Brazilians love soccer it is like a religion for some people here. Every Sunday at 4 pm the country stops to see the weekly soccer match and the most popular championship is the Campeonato Brasileiro. Campeonato Brasileiro is the biggest championship in Brazil and its duration is 9 months. The championship has 20 teams and 19 rounds.
Within this great championship we have 11 players playing on each side of the field, each with its performance and efficiency. Knowing this fact we start to ask some questions:
- Can we predict the results of a football game before it starts?
- How much does a player’s performance affect the results of the match?
- Can we model a Machine Learning algorithm to predict the game’s final result?
- How far can the predictive power of an Artificial Intelligence get?
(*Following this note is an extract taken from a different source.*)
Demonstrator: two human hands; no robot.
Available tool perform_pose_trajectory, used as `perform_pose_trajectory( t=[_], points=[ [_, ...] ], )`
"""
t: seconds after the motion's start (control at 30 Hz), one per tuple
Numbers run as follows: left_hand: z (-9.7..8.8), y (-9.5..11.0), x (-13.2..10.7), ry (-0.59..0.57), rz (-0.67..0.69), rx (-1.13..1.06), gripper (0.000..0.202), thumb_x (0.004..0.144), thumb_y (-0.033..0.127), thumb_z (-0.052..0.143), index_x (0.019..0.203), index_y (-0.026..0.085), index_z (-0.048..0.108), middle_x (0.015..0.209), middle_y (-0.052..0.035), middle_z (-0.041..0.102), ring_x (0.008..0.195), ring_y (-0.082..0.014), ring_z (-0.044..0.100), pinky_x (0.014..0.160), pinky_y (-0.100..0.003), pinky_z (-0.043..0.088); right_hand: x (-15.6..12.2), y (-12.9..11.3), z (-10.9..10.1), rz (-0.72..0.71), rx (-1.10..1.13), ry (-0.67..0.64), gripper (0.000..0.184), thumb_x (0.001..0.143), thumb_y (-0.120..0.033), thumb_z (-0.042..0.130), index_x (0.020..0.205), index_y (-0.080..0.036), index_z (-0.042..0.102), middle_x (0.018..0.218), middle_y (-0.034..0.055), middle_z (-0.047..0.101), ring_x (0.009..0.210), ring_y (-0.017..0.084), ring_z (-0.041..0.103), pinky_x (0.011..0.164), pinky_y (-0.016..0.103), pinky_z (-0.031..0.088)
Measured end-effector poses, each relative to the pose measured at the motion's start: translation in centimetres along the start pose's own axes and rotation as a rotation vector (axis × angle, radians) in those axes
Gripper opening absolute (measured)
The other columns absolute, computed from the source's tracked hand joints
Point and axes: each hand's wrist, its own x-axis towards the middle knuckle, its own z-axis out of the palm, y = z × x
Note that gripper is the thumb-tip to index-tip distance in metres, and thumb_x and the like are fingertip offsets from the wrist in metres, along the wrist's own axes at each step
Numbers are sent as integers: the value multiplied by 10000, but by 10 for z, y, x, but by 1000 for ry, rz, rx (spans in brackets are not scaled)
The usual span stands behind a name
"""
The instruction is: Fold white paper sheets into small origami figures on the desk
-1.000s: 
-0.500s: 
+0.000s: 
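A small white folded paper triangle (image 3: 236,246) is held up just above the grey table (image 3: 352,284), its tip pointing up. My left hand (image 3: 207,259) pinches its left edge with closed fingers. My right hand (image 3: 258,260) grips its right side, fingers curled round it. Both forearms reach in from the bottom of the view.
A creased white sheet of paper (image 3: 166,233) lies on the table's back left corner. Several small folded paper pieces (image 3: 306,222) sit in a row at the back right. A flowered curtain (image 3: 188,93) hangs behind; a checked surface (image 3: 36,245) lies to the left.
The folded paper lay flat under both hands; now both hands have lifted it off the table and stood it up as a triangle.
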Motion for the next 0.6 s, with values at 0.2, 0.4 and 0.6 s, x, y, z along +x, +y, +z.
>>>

To answer this question I decided to develop a Machine Learning model that is based on the performance data of each player generated by Globo’s Fantasy Game named CartolaFC and the conditions of each game. As tools, I used the R programming language in R Studio and the H2O package which is a very powerful library prepared only for the development of projects in the area of Artificial Intelligence. Link: https://www.h2o.ai/
So, let’s get started !
First, we must find a good dataset containing the clubs, matches and scores of Cartola FC. I was able to get a well-organized dataset on Kaggle: https://www.kaggle.com/schiller/cartolafc Importing packages:
library(h2o)
library(plyr)
h2o.init()
library(dplyr)
mydata <- read.csv("CartolaFC Predict/Datasets/2017_partidas.csv", header=TRUE,
sep=",")
scouts <- read.csv("CartolaFC Predict/Datasets/2017_scouts.csv", header=TRUE,
sep=",")
After importing the csvs as datasets, I realized that the data did not contain the result of the game as victory or defeat, only the score. So, I had to do this transformation in the data generating a column with the result of the match in relation to the home team, being v for victory, d for defeat and e for tie.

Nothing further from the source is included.